Welcome!

Welcome to Ken Clifton’s blog.

If you are a student you will be most interested in the “teaching” category content. Please feel free to explore the “About” and “Resume/CV” links at top of this page.  If you are interested in RECs please see the renewable energy credits link.  The Salisbury Post did a front page story on our solar PV facilities that ran on February 8, 2011.

We are excited about renewable energy! This site is run on solar generated electricity.  We have solar PV and solar thermal renewable energy facilities approved by the State of North Carolina at our home.    See the renewable energy link for more information. If you are interested in biomass or CO2 neutral home heating, please read the Salisbury Post newspaper article published on February 11, 2007 for more information.  My presentation made to several groups on biomass is also available.

If you are a student, I look forward to working with you during the Summer 2017 semester at RCCC!  I am teaching one class on line during the summer.
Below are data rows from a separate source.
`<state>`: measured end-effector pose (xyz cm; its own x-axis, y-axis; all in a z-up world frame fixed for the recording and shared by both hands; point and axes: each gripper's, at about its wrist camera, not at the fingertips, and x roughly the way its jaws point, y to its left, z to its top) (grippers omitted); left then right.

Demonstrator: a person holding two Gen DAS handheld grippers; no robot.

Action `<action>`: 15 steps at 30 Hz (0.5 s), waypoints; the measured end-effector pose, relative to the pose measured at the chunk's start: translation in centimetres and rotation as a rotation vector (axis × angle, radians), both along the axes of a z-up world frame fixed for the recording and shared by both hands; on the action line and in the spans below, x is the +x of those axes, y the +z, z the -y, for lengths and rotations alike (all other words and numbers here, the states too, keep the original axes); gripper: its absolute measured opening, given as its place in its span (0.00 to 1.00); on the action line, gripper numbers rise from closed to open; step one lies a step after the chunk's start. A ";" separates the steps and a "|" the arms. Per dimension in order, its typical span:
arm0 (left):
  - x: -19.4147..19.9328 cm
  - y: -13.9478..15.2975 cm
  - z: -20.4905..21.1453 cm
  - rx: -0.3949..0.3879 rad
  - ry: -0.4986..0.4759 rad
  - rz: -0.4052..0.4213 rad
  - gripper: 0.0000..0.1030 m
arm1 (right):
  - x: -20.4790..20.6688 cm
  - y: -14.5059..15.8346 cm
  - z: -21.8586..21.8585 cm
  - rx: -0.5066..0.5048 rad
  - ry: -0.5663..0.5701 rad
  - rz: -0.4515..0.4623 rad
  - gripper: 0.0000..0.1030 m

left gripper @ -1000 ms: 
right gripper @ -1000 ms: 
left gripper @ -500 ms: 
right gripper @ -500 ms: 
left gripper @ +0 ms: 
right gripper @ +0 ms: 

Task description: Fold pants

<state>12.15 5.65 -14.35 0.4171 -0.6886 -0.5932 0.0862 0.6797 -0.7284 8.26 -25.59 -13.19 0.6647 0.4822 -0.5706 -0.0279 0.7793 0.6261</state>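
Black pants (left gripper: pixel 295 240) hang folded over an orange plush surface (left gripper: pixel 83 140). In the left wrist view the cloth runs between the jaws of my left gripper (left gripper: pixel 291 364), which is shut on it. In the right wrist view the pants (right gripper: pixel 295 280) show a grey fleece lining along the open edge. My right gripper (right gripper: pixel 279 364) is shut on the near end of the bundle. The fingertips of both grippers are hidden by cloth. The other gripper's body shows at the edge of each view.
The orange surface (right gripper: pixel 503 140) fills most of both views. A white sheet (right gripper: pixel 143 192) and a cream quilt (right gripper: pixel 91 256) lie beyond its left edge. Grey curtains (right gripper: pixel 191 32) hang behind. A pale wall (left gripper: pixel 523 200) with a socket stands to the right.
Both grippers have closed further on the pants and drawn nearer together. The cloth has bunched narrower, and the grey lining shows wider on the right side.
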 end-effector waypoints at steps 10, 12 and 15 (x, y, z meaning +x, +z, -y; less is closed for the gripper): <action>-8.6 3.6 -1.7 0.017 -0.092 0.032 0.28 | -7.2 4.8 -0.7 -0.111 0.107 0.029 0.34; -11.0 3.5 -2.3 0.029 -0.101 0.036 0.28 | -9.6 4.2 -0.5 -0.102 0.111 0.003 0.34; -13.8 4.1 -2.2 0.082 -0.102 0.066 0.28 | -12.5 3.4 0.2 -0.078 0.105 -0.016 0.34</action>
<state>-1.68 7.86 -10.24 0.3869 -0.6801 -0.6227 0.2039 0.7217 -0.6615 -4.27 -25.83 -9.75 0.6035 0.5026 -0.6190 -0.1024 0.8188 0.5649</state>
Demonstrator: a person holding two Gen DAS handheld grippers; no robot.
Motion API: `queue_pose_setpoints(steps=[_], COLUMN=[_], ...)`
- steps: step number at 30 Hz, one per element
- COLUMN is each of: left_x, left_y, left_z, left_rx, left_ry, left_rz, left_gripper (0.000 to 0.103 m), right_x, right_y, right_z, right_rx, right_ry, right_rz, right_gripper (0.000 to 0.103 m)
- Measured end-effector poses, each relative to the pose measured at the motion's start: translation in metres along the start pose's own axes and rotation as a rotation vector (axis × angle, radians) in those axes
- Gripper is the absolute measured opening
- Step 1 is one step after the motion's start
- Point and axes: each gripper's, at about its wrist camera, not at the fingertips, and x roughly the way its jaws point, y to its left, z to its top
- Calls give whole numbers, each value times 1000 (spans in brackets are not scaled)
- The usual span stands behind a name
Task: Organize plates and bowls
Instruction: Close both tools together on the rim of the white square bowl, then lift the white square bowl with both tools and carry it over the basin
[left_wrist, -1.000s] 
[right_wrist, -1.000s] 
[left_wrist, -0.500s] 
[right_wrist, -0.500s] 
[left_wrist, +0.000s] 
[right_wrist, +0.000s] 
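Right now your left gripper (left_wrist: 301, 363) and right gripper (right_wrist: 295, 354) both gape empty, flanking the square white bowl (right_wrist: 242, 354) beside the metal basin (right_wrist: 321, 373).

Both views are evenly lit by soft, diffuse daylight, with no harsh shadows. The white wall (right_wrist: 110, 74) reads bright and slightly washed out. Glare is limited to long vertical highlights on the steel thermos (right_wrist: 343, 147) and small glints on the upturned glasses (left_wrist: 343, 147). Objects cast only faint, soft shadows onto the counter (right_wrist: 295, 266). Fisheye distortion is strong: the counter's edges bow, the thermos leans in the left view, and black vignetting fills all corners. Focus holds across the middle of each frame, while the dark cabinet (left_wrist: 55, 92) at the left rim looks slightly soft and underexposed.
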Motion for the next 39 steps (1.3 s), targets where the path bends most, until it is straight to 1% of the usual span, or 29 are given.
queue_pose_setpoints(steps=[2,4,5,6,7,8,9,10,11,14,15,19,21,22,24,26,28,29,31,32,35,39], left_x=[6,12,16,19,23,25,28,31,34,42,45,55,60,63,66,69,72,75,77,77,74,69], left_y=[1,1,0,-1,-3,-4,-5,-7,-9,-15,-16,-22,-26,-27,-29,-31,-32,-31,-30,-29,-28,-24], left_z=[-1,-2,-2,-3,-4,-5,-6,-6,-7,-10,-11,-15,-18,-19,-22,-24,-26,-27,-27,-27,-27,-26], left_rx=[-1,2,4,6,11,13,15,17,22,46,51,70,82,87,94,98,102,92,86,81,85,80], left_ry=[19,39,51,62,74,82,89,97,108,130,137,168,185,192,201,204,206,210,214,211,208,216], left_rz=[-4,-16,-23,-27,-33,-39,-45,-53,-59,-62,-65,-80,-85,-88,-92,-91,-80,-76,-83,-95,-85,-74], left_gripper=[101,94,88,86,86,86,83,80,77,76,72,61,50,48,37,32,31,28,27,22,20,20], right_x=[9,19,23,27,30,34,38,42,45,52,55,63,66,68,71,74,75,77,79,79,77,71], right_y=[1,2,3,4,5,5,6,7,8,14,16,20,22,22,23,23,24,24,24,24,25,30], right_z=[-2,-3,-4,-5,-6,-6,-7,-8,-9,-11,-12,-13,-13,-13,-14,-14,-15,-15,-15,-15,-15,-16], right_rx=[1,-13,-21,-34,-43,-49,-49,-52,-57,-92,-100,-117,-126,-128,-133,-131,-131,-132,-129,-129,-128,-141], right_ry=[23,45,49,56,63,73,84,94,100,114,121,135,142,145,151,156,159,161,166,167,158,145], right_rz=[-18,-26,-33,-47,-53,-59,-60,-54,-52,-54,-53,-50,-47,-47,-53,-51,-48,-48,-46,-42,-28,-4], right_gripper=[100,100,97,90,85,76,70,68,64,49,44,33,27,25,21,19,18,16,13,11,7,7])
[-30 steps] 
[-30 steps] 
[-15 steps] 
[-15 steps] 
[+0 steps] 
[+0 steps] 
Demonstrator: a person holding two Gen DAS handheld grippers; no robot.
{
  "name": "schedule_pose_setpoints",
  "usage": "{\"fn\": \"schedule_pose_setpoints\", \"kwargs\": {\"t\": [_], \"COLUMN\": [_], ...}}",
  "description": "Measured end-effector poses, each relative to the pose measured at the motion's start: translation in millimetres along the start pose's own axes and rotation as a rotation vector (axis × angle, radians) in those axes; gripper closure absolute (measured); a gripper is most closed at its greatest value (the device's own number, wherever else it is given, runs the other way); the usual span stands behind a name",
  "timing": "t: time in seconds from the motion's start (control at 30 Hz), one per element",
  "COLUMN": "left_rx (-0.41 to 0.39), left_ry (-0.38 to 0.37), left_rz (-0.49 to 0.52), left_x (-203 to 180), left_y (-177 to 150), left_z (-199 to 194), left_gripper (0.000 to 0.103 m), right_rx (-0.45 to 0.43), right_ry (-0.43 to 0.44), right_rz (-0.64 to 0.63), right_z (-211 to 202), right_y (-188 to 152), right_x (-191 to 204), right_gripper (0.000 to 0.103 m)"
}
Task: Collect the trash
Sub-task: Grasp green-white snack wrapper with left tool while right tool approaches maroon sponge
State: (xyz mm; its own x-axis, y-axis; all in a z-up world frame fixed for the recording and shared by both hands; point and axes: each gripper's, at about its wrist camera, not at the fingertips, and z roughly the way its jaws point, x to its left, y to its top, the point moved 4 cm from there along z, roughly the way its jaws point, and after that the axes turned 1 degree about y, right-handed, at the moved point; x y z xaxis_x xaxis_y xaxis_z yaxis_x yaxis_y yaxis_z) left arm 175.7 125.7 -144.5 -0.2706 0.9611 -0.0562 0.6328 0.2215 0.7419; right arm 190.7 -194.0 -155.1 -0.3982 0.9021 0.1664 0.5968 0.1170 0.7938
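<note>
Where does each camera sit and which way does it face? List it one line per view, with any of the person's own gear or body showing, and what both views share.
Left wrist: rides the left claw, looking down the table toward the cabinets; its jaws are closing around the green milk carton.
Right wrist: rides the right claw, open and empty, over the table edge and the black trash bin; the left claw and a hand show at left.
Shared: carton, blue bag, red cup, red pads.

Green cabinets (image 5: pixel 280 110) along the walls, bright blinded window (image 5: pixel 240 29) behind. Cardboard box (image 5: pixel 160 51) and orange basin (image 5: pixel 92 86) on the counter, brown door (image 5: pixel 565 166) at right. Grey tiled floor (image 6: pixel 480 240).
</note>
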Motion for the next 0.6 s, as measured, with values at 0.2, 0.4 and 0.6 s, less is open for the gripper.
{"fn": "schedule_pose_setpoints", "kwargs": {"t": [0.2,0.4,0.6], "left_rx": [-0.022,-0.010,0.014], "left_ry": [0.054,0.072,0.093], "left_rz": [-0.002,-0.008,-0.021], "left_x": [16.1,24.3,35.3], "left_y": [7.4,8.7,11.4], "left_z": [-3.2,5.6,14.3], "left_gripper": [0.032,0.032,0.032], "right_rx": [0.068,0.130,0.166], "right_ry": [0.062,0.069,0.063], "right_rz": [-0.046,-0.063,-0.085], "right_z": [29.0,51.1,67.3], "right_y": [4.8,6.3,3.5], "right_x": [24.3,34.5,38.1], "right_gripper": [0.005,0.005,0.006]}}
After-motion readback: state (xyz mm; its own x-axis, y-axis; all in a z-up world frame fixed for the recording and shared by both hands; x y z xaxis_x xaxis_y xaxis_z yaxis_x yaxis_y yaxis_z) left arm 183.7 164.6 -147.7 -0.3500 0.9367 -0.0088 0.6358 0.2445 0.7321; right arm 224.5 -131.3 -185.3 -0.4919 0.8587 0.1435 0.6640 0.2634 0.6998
In the fall I expect to be teaching three Python programming classes, two at the RCCC CBTC Campus and one on line.

Please consider becoming an organ donor.  I have vision to maintain this site and work thanks to two corneal transplants.  Without those transplants I would be blind.

2 Comments to “Welcome!”

  1. By Bill Weise, July 6, 2011 @ 10:48 pm

    How much energy was used to manufacture the panels and wires? I bet if you calculate the amount of energy used in the making of the metal polls used to support the panels, the energy used to extrude the wire and to make the glass for the panels. In the end more energy was used to make the items to save energy. Just playing the devils advocate.

  2. By Ken Clifton, July 8, 2011 @ 10:04 am

    Hi Bill,

    I am going to point you to a bunch of research published by the U. S. National Renewable Energy Laboratory, but in short:

    Based on models and real data, the idea that PV cannot pay back its energy investment is simply a myth. Indeed, researchers Dones and Frischknecht (1997) found that PV-systems fabrication and fossil-fuel energy production have similar energy payback periods (including costs for mining, transportation, refining, and construction).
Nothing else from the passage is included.